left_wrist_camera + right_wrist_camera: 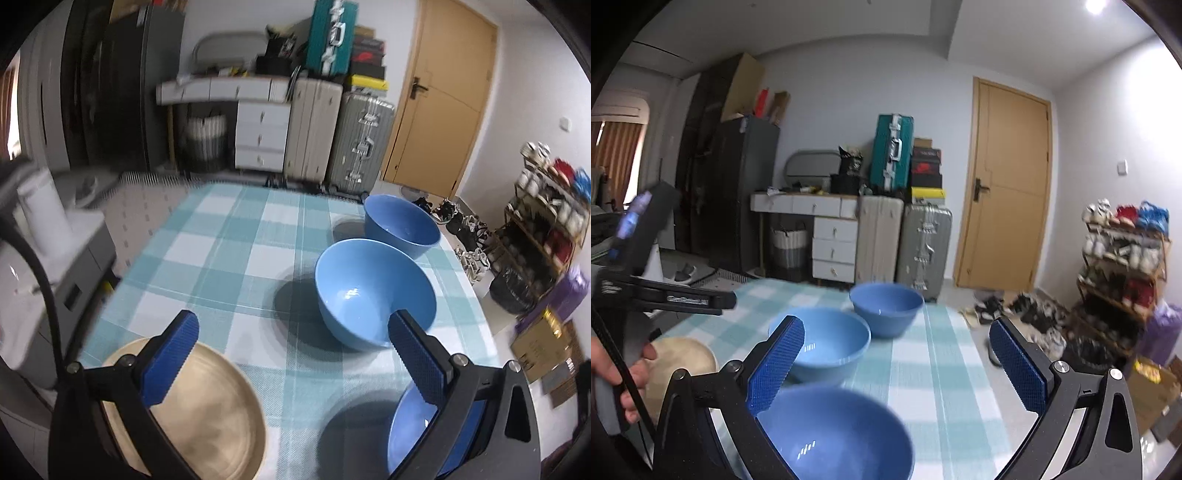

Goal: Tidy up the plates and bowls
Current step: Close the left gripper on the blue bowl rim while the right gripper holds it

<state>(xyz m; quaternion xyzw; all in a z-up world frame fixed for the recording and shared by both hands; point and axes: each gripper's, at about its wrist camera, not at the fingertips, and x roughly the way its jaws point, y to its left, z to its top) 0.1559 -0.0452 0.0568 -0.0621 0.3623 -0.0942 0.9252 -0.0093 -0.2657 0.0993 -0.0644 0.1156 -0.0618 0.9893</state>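
Plainly, three blue bowls stand in a row on the table [229, 236], which is covered by a teal-and-white checked cloth, and a beige plate [207, 410] lies at the near left corner of the cloth. From the left wrist view, the left gripper [291, 354] hangs above the table with its jaws spread wide and nothing between the blue pads; one finger crosses over the plate's rim, the other stands in front of the middle bowl [373, 291] and above the near bowl [413, 435]. The far bowl [402, 225] sits just behind the middle one, close to the table's far right edge. From the right wrist view, the right gripper [897, 365] also has its jaws spread fully, with empty air between the pads, and the near bowl lies below them, apart from the pads, while the middle and far bowls stand farther along the cloth. At the left edge of that view a hand [624, 369] grips the handle of the left gripper, above the plate. All three bowls stand upright and look empty, each separate from the others.
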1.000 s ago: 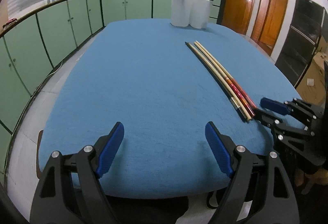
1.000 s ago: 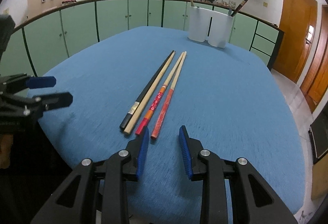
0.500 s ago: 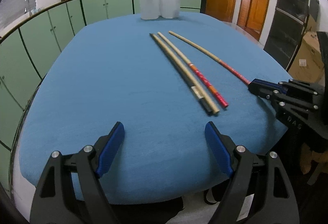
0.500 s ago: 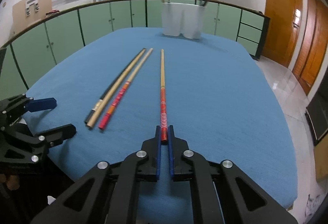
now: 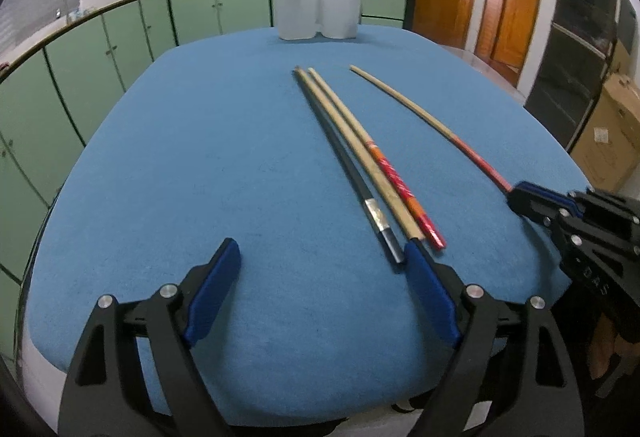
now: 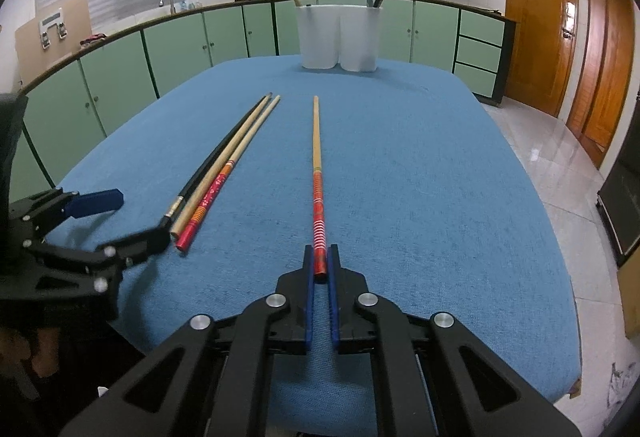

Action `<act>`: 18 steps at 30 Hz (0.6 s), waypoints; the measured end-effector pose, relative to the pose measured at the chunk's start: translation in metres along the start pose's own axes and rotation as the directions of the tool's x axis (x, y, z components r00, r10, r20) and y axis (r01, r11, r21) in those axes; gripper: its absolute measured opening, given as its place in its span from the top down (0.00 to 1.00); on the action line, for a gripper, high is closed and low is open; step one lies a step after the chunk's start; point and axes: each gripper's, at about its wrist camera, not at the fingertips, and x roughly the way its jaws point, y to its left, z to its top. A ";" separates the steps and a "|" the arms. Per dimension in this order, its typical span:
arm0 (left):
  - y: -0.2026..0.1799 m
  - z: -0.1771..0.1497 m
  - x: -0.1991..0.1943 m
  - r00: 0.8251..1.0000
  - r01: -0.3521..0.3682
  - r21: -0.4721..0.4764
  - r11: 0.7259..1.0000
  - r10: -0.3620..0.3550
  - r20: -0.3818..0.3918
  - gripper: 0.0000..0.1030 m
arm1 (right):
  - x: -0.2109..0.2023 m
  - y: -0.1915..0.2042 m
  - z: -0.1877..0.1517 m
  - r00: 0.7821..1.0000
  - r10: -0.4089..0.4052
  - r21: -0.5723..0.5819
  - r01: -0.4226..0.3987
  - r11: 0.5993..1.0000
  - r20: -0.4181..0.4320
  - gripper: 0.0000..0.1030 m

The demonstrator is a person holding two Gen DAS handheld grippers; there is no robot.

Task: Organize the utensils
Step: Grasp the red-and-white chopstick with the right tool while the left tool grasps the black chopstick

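My right gripper (image 6: 320, 257) is shut on the red end of a red-and-tan chopstick (image 6: 317, 157), which points toward a white two-part utensil holder (image 6: 339, 37) at the table's far end. The same chopstick (image 5: 424, 117) and right gripper (image 5: 520, 195) show in the left wrist view. A black chopstick (image 5: 348, 165), a plain tan one (image 5: 360, 157) and a red-patterned one (image 5: 396, 177) lie together on the blue table (image 5: 220, 157). My left gripper (image 5: 320, 273) is open, its right fingertip just before their near ends.
The holder (image 5: 318, 7) has chopsticks standing in both halves. Green cabinets run behind and to the left of the table. Wooden doors and a cardboard box (image 5: 612, 137) are on the right. My left gripper (image 6: 132, 217) also shows in the right wrist view.
My right gripper closed on the red-and-tan chopstick and pulled it right, apart from the other three. My left gripper moved forward toward the near ends of those three.
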 end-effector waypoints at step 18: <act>0.043 0.003 -0.004 0.994 -0.097 -0.189 0.977 0.106 0.036 0.91 | -0.001 0.005 -0.005 0.985 -0.170 0.050 0.169 0.984 0.014 0.94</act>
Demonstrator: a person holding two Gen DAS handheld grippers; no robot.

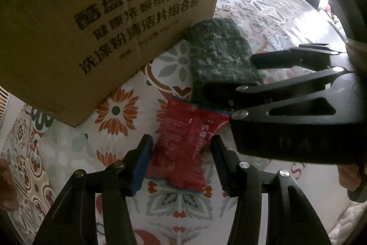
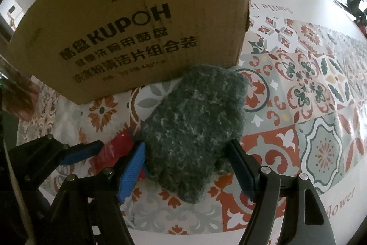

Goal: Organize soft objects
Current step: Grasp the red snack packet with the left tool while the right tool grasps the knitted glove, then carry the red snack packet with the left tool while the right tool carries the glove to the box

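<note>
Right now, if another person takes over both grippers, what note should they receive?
Left gripper: jaws open, either side of the red packet, not pressing it.
Right gripper: jaws open around the green fuzzy cloth; a firm grip is not visible.
Both items lie on the patterned tablecloth in front of the cardboard box, the cloth overlapping the packet's far end.
Done: nothing visibly stored.
Left: grasp both, put them away.
</note>
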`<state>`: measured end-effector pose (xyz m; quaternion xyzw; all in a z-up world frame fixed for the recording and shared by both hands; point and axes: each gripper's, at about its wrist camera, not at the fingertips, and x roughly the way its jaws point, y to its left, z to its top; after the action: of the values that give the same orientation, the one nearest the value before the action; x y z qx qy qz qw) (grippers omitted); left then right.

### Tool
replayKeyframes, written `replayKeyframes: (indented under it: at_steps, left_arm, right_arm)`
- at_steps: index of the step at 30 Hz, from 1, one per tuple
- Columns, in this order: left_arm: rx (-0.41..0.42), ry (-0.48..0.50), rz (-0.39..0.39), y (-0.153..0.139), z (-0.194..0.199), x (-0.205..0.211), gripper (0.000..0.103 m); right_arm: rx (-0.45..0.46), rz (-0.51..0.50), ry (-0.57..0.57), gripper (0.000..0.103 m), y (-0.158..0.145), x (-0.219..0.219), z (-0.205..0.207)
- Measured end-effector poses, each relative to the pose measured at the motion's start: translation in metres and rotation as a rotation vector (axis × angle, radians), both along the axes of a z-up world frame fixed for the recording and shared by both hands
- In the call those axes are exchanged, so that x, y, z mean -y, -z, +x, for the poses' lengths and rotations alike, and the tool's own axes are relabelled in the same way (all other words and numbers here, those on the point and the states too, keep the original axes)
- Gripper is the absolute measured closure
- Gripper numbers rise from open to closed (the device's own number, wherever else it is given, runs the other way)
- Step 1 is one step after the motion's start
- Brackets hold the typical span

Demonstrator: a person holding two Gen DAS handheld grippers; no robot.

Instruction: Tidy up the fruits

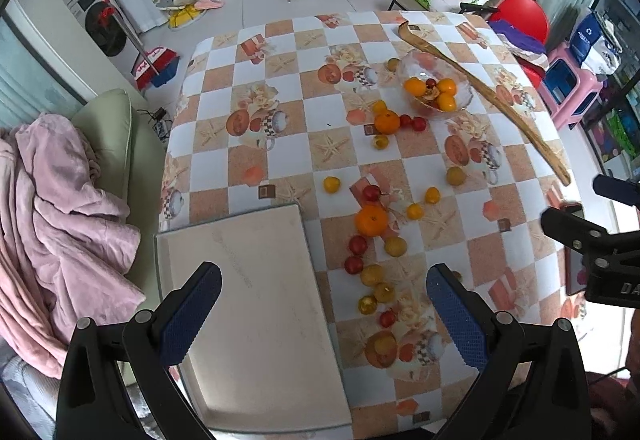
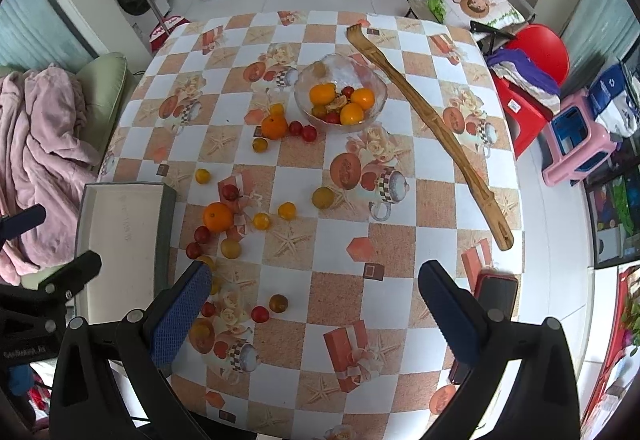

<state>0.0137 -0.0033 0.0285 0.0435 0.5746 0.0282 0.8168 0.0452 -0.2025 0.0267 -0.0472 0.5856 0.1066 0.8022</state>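
A glass bowl (image 1: 434,85) (image 2: 340,91) at the far middle of the checkered table holds several oranges and tomatoes. An orange (image 1: 372,220) (image 2: 217,216) and several small red and yellow tomatoes lie scattered on the cloth, with a second orange (image 1: 387,121) (image 2: 274,127) near the bowl. A white shallow box (image 1: 256,312) (image 2: 120,236) sits at the near left edge. My left gripper (image 1: 324,304) is open and empty above the box's right edge. My right gripper (image 2: 314,304) is open and empty above the table's near side.
A long wooden back scratcher (image 1: 480,95) (image 2: 432,131) lies diagonally on the right of the table. A red-cased phone (image 2: 496,292) sits at the near right edge. A pink blanket on a green sofa (image 1: 68,199) is to the left. Stools and chairs stand to the right.
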Motion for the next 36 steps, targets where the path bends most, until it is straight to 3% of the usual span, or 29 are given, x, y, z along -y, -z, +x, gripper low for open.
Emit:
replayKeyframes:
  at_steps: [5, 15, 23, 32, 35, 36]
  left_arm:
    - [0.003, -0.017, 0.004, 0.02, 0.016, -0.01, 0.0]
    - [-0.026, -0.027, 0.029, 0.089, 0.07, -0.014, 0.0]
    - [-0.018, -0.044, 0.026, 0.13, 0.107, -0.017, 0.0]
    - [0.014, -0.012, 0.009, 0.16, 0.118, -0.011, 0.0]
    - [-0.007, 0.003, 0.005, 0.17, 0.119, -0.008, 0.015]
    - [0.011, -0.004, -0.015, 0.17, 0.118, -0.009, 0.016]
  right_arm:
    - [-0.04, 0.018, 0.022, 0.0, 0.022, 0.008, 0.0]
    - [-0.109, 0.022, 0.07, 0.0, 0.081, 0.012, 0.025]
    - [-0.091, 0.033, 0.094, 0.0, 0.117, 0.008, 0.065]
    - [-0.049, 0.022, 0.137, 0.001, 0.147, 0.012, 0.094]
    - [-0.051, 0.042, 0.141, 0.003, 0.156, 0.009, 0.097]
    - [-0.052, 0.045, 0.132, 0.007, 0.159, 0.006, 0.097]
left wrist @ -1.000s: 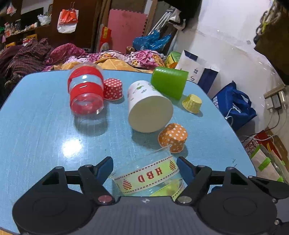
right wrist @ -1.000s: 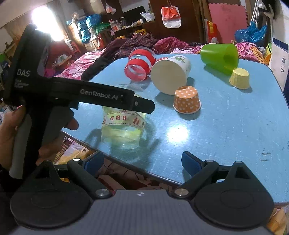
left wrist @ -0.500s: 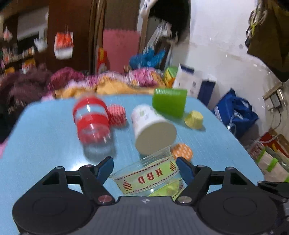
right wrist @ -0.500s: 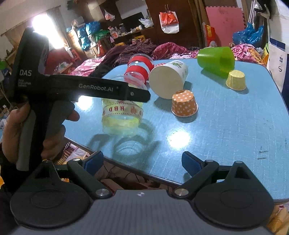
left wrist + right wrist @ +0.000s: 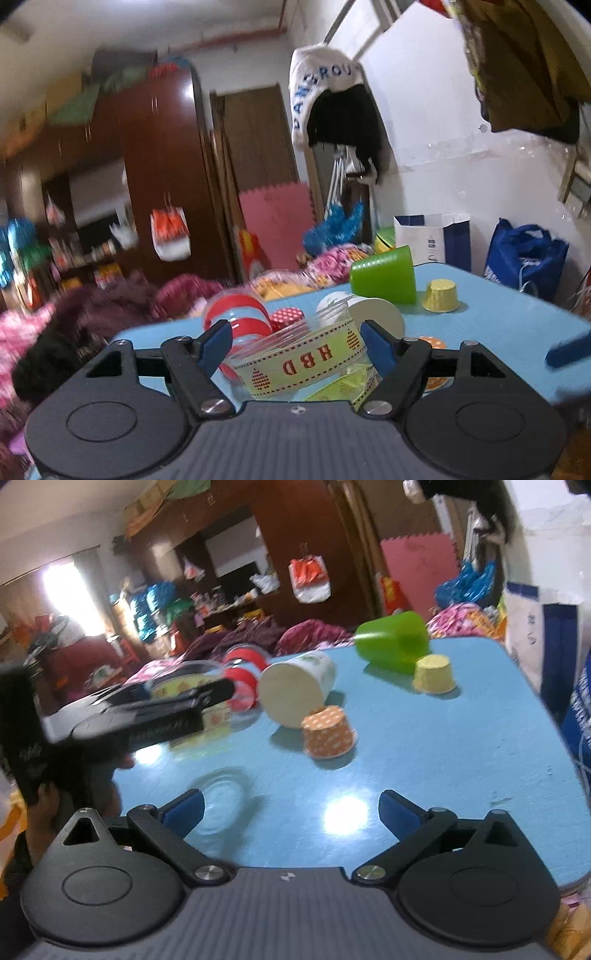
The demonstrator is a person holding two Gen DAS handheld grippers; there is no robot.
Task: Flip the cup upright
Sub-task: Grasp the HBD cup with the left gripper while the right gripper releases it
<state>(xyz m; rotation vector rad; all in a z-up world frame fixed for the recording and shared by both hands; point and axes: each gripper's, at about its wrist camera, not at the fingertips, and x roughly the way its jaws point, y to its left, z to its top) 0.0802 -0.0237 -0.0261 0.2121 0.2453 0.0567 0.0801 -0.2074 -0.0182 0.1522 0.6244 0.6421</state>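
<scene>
My left gripper (image 5: 297, 341) is shut on a clear plastic cup (image 5: 295, 363) with a yellow "HBD" band. It holds the cup in the air above the blue table (image 5: 461, 746) and tips it. From the right wrist view the left gripper (image 5: 218, 692) and the blurred cup (image 5: 192, 701) hang over the table's near left part. My right gripper (image 5: 291, 810) is open and empty above the table's front edge.
On the table lie a red-banded clear cup (image 5: 243, 675), a white paper cup (image 5: 295, 690) and a green cup (image 5: 393, 640), all on their sides. Orange (image 5: 328, 731) and yellow (image 5: 434, 674) muffin liners stand upside down. A red dotted liner (image 5: 286, 317) sits behind.
My left gripper has lifted the HBD cup off the table and tilted it, so the left view swung up toward the room. My right gripper has moved forward over the table.
</scene>
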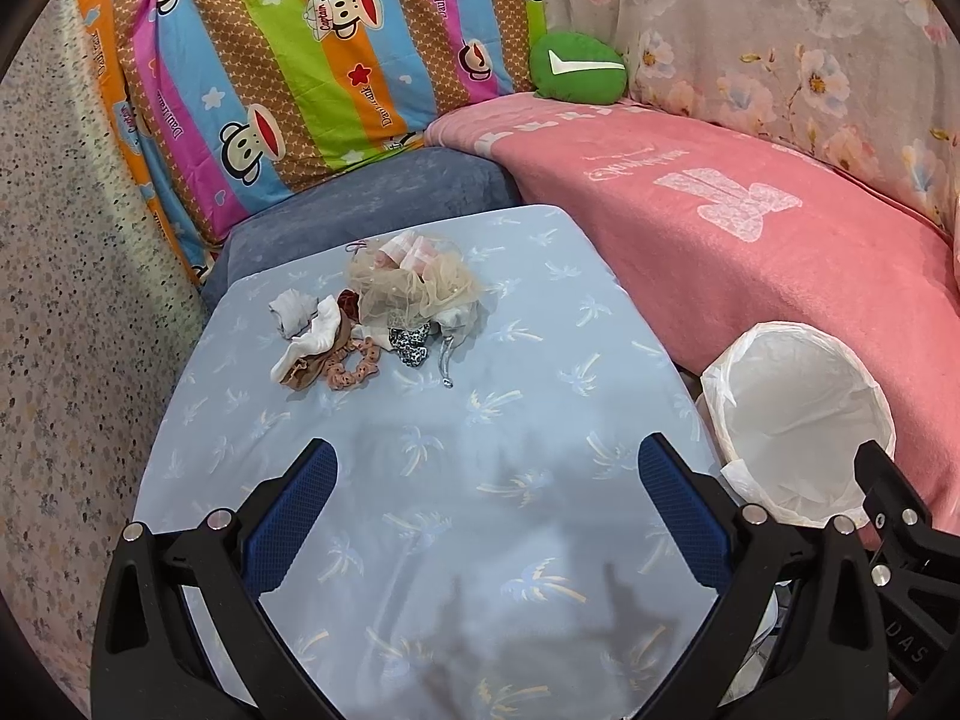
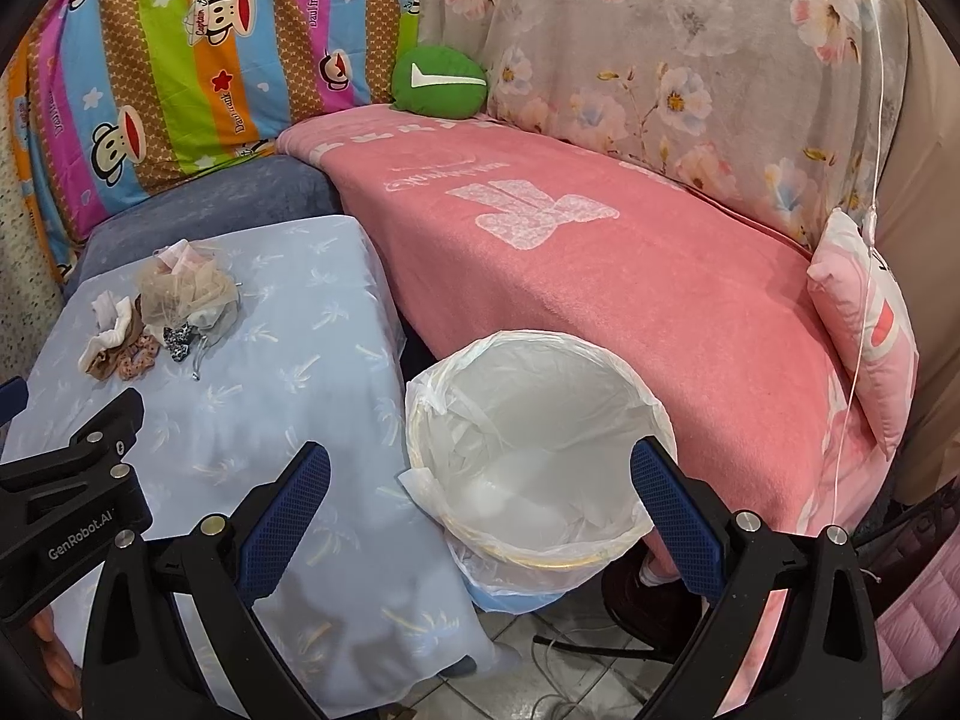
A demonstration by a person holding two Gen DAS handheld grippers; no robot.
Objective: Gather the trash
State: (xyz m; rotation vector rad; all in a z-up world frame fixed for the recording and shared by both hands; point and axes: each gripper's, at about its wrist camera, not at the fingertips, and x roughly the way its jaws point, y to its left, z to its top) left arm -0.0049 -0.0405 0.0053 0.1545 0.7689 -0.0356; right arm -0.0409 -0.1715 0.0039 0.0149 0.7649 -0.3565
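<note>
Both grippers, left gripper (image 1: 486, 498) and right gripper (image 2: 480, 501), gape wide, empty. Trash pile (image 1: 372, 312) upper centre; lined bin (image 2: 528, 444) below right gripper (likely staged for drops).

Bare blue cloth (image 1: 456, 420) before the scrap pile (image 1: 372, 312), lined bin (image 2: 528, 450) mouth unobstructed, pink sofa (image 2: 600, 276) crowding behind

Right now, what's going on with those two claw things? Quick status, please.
Left gripper open, empty. Right gripper open, above lined bin. Trash pile untouched on table. Path clear.
</note>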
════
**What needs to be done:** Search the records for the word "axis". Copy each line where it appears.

**Result for this task:**
Action `<act>`: 18 steps at 30 Hz (0.6 s), waypoints; the measured end-effector pose, relative to the pose measured at the chunk's start: translation in metres along the start pose's own axes and rotation as the directions of the tool's x axis (x, y, z components r00, r10, r20) and y axis (r01, r11, r21) in those axes; gripper: its absolute measured opening, given as its place in its span from the top down (0.00 to 1.00); on the action line, for a gripper, high is closed and low is open; step one lies a step after the chunk's start; point and axes: each gripper's, at about its wrist camera, not at the fingertips, and x roughly the way its jaws point, y to its left, z to its top. A ";" separates the steps and a "|" the arms. Per dimension in this order, its typical span:
- Measured end-effector poses, each relative to the pose measured at the motion's start: translation in metres and rotation as a rotation vector (axis × angle, radians), both along the axes of a z-up world frame fixed for the recording and shared by both hands

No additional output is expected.